-- YOUR OBJECTIVE --
Copy nothing but the lines below running from the line containing "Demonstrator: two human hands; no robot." through the line containing "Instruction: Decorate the", both end lines included.

-- EXTRACTED MATERIAL --
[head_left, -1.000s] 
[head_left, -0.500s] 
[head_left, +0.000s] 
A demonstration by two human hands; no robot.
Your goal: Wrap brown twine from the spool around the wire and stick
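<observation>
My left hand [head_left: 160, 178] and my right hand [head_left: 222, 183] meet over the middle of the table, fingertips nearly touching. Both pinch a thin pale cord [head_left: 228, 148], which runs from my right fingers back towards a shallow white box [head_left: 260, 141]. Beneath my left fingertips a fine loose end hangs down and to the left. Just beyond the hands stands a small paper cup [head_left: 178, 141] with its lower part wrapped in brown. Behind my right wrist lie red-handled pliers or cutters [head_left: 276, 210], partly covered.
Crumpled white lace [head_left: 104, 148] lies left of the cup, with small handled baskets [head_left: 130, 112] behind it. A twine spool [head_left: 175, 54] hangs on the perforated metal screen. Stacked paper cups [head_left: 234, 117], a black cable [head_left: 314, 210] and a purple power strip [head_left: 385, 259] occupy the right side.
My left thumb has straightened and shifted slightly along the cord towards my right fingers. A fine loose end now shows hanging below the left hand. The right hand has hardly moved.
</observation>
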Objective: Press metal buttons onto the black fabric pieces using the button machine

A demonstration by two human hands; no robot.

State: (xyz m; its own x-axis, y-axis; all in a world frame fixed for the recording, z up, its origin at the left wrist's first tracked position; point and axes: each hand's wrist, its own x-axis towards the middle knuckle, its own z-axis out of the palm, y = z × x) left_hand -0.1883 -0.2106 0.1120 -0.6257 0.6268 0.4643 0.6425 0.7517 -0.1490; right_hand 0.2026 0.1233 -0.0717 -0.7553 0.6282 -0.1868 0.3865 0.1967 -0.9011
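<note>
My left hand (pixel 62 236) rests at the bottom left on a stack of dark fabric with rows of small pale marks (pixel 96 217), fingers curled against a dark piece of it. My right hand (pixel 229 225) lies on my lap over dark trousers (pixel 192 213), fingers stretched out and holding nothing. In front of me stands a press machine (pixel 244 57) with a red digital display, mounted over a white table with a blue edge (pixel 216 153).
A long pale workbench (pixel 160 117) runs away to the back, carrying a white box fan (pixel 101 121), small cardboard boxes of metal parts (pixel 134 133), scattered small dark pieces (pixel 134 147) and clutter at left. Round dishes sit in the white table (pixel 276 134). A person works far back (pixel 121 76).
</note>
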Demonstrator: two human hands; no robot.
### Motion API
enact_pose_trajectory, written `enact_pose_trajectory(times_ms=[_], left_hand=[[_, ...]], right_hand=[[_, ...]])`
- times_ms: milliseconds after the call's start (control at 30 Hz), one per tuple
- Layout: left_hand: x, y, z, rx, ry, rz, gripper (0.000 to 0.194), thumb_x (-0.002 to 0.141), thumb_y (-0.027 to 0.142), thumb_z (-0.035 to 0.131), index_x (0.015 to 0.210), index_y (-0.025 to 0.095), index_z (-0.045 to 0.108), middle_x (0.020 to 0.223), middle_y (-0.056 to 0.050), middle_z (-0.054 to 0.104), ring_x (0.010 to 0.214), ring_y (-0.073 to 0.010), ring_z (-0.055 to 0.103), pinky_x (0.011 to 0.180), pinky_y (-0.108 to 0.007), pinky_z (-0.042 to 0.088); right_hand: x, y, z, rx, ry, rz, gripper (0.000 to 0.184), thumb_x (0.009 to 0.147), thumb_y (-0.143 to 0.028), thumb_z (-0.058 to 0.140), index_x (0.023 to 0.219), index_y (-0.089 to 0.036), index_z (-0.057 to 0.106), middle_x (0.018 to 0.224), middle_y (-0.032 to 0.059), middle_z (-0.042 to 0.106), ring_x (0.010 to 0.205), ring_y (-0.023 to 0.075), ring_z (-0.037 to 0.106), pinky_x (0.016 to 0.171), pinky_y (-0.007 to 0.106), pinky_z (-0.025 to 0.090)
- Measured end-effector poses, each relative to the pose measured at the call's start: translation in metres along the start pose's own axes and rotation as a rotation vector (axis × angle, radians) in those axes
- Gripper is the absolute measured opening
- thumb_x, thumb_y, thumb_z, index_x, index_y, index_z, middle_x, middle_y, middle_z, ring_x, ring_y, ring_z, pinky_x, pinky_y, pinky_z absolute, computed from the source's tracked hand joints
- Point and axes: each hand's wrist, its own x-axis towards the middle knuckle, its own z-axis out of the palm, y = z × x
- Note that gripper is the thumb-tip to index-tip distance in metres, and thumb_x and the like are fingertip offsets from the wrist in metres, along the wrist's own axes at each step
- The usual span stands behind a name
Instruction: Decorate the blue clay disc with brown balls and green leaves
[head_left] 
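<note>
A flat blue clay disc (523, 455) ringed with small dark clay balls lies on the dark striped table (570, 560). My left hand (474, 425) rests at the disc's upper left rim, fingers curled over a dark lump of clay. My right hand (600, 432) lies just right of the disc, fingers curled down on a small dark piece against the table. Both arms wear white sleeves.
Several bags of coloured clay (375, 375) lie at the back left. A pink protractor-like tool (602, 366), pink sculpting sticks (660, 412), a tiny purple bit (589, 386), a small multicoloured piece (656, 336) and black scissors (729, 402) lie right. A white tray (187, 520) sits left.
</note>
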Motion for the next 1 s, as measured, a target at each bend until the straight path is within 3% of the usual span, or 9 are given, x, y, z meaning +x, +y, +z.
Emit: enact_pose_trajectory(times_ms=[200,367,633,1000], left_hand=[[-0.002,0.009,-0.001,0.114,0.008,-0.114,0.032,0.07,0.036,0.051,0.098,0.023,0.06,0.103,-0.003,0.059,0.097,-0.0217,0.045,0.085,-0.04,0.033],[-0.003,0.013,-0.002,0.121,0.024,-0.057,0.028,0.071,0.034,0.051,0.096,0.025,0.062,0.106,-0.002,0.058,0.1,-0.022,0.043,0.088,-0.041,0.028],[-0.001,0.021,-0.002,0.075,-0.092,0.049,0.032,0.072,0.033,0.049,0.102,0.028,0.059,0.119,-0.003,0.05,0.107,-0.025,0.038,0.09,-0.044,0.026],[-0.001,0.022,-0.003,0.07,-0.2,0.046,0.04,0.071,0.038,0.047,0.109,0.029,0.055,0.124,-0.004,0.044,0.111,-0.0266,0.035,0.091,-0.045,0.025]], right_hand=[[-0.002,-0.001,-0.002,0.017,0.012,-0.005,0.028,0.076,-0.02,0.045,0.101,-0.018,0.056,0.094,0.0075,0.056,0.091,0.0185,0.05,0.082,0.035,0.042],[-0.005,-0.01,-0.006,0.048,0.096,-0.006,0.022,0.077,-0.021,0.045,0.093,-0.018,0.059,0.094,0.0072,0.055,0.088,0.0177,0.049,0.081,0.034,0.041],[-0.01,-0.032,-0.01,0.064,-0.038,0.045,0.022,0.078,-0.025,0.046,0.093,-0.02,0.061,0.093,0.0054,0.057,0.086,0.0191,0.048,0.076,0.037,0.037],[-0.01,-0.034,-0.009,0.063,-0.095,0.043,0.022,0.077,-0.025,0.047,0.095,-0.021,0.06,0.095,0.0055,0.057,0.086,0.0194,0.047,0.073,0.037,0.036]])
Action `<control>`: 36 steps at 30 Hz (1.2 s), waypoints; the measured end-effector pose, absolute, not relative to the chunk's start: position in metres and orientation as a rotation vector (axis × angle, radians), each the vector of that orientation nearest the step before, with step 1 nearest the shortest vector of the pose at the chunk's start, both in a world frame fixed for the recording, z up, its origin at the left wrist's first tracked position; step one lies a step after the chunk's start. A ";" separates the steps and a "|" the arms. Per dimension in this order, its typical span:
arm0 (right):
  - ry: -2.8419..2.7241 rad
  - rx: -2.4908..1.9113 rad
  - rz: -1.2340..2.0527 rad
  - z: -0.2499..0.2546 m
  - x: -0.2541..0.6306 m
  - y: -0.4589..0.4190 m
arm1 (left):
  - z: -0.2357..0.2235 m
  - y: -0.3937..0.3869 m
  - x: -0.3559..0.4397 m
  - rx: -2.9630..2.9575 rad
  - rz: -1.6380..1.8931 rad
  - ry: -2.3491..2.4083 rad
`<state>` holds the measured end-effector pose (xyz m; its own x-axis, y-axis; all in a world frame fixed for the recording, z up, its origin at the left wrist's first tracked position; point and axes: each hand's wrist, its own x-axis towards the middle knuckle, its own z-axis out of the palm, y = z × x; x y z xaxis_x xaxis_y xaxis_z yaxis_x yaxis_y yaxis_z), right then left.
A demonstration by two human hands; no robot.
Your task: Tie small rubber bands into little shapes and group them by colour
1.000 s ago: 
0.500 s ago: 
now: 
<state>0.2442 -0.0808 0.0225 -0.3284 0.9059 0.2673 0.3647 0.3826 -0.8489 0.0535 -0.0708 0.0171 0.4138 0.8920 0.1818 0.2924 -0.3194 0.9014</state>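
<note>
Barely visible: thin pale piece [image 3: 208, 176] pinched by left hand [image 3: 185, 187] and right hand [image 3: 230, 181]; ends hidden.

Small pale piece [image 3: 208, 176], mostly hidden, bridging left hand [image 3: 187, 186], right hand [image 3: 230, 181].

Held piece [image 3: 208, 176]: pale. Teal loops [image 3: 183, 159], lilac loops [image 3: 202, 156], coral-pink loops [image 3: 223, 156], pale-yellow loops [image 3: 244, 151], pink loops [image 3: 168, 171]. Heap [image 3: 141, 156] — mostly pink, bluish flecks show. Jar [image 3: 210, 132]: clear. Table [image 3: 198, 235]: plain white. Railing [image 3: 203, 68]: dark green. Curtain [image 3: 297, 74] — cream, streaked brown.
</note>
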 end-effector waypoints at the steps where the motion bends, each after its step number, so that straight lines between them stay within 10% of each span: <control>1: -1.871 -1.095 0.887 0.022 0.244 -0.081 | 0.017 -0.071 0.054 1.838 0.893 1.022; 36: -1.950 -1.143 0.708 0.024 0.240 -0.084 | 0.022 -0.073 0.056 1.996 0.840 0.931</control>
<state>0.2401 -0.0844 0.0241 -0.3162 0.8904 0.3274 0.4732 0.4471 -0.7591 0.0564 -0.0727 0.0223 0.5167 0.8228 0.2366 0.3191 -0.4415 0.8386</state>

-- SOLUTION TO THE EXERCISE --
Demonstrator: two human hands; no robot.
### Motion API
enact_pose_trajectory, written `enact_pose_trajectory(times_ms=[_], left_hand=[[_, ...]], right_hand=[[_, ...]])`
- times_ms: milliseconds after the call's start (control at 30 Hz), one per tuple
- Layout: left_hand: x, y, z, rx, ry, rz, gripper (0.000 to 0.194), thumb_x (-0.002 to 0.141), thumb_y (-0.027 to 0.142), thumb_z (-0.035 to 0.131), index_x (0.015 to 0.210), index_y (-0.025 to 0.095), index_z (-0.045 to 0.108), middle_x (0.020 to 0.223), middle_y (-0.056 to 0.050), middle_z (-0.054 to 0.104), ring_x (0.010 to 0.214), ring_y (-0.073 to 0.010), ring_z (-0.055 to 0.103), pinky_x (0.011 to 0.180), pinky_y (-0.108 to 0.007), pinky_z (-0.042 to 0.088); right_hand: x, y, z, rx, ry, rz, gripper (0.000 to 0.184), thumb_x (0.009 to 0.147), thumb_y (-0.143 to 0.028), thumb_z (-0.058 to 0.140), index_x (0.023 to 0.219), index_y (-0.089 to 0.036), index_z (-0.057 to 0.106), middle_x (0.018 to 0.224), middle_y (-0.032 to 0.059), middle_z (-0.042 to 0.106), ring_x (0.010 to 0.205), ring_y (-0.023 to 0.075), ring_z (-0.037 to 0.106), pinky_x (0.016 to 0.171), pinky_y (-0.007 to 0.106), pinky_z (-0.025 to 0.090)
- Measured end-effector poses, each relative to the pose measured at the call's start: translation in metres along the start pose's own axes and rotation as a rotation vector (axis × angle, radians) in those axes
- Gripper is the absolute measured opening
- thumb_x, thumb_y, thumb_z, index_x, index_y, index_z, middle_x, middle_y, middle_z, ring_x, ring_y, ring_z, pinky_x, pinky_y, pinky_z absolute, computed from the source's tracked hand joints
- Point and axes: each hand's wrist, its own x-axis towards the middle knuckle, its own z-axis out of the palm, y = z × x
- Note that gripper is the thumb-tip to index-tip distance in metres, and thumb_x and the like are fingertip offsets from the wrist in metres, along the wrist's own axes at each step
- The usual span stands behind a name
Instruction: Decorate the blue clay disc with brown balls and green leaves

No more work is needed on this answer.